Shales are the most commonly found sedimentary rocks on earth. Most US shale plays are massive with different maturity regions and varying prospects. There is a paradigm shift in the understanding of shale anisotropy and micro-structure in the last decade. The focus has now shifted on identifying the sweet spots and optimum zones for completion. Rock Typing is one of the sought-after techniques to achieve this objective and it has become an integrated part of the unconventional characterization workflow.
In this work, rock typing was done using an integrated workflow utilizing laboratory petrophysical measurements. The rock types were derived using machine learning clustering algorithms namely K-means and Self Organizing Maps (SOM). The integrated workflow was applied in three different shale plays namely Eagle Ford, Barnett, and Woodford.
Three different rock types were identified. In general, Rock Type 1 had the highest porosity and Total Organic Carbon (TOC) indicative of highest storage and source rock potential, respectively. Rock Type 1 was also the key rock type controlling the production. Rock Type 2 had intermediate porosity and TOC while Rock Type 3 had the lowest porosity and TOC.

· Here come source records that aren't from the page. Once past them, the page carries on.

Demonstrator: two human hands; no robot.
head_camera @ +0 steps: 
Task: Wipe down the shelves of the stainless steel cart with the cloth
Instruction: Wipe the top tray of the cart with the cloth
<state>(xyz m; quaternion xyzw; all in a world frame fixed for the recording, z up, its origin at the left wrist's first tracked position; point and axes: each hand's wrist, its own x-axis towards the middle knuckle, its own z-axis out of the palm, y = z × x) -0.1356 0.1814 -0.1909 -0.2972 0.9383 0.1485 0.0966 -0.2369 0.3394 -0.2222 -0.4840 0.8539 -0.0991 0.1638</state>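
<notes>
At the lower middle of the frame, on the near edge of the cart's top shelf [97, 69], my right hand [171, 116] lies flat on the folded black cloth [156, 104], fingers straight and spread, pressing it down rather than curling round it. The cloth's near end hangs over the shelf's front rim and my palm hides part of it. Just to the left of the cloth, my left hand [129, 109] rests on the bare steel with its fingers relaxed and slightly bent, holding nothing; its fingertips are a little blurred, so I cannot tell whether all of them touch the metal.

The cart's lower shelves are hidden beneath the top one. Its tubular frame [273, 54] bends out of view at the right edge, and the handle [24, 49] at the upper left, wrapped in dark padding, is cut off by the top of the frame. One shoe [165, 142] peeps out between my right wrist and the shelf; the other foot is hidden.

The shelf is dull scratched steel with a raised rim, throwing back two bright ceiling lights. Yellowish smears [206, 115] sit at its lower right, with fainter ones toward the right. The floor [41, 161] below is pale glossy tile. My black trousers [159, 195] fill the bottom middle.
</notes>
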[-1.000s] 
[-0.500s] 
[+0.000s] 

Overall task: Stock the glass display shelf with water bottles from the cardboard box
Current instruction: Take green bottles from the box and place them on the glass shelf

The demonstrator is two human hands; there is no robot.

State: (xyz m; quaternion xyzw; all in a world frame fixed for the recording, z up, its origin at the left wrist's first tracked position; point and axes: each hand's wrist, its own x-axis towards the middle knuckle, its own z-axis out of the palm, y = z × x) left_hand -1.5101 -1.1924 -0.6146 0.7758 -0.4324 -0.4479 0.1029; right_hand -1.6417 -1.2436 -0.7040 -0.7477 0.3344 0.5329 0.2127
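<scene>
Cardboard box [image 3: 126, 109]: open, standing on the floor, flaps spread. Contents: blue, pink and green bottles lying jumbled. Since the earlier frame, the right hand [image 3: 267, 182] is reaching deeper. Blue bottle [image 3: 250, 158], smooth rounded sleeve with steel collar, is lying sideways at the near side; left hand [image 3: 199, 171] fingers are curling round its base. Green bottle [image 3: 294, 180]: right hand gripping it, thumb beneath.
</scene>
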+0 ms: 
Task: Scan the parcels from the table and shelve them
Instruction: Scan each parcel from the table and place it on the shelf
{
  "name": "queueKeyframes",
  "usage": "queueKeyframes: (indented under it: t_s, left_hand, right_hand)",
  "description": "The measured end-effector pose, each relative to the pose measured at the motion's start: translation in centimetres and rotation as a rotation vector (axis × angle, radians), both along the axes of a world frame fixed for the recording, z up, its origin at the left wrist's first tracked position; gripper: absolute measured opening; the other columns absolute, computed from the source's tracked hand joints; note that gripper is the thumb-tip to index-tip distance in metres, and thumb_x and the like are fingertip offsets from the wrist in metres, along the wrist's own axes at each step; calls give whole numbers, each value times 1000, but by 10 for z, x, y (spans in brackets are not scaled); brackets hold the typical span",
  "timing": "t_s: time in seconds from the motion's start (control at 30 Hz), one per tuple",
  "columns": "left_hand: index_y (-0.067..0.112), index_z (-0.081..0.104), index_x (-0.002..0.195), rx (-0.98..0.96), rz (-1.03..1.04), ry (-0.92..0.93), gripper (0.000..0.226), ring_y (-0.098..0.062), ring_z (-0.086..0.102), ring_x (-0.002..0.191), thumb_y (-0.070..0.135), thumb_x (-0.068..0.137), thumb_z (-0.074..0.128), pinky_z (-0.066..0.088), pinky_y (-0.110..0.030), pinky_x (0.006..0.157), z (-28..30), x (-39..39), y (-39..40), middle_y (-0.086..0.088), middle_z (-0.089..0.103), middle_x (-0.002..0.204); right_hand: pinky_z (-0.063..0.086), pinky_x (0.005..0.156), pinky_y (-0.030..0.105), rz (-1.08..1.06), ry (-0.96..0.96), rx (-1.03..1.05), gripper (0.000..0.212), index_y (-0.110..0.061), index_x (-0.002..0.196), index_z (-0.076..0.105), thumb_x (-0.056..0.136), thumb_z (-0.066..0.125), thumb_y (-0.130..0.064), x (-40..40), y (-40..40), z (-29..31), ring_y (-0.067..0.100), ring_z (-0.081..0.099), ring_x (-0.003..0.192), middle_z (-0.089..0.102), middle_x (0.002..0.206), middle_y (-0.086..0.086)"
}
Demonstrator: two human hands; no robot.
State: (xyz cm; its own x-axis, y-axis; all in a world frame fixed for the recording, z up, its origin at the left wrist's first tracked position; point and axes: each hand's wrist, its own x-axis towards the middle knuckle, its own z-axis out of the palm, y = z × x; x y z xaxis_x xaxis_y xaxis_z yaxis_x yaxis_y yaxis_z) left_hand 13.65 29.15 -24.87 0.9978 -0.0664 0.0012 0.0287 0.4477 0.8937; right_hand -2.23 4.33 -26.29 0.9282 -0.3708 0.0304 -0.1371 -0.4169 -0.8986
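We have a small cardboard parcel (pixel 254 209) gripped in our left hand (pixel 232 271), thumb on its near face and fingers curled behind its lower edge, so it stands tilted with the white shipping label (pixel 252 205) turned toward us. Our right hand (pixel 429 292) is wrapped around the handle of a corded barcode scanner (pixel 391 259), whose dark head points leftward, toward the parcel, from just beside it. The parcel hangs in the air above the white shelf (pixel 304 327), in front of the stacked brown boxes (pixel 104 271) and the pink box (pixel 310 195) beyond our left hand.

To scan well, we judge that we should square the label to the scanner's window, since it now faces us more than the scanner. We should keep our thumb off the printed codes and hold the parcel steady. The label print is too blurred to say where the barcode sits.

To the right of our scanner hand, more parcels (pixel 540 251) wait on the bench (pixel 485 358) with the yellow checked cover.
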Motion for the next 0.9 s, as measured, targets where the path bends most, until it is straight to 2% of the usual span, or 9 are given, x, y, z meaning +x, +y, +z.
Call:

Next, core derived rock types had to be upscaled to logs. Support Vector Machines (SVM), a classification algorithm was used for upscaling. It was trained using a dataset consisting of depths at which both core and log data were available. Different logs like gamma ray, resistivity, neutron and density were used for upscaling. Finally, a Rock Type Ratio (RTR) was defined from rock type logs based on fraction of Rock Type 1 over gross thickness. The ratio so developed was found to have a strong correlation with normalized oil equivalent production rate.
A total of 22 wells with core data were considered for rock typing in the three shale plays. The rock types were upscaled to 95 wells at a cumulative over 20,000 ft. depth interval. The workflow shown in this paper can easily be extended to other datasets in other plays. The manual approach on the other hand can be prohibitively time-consuming.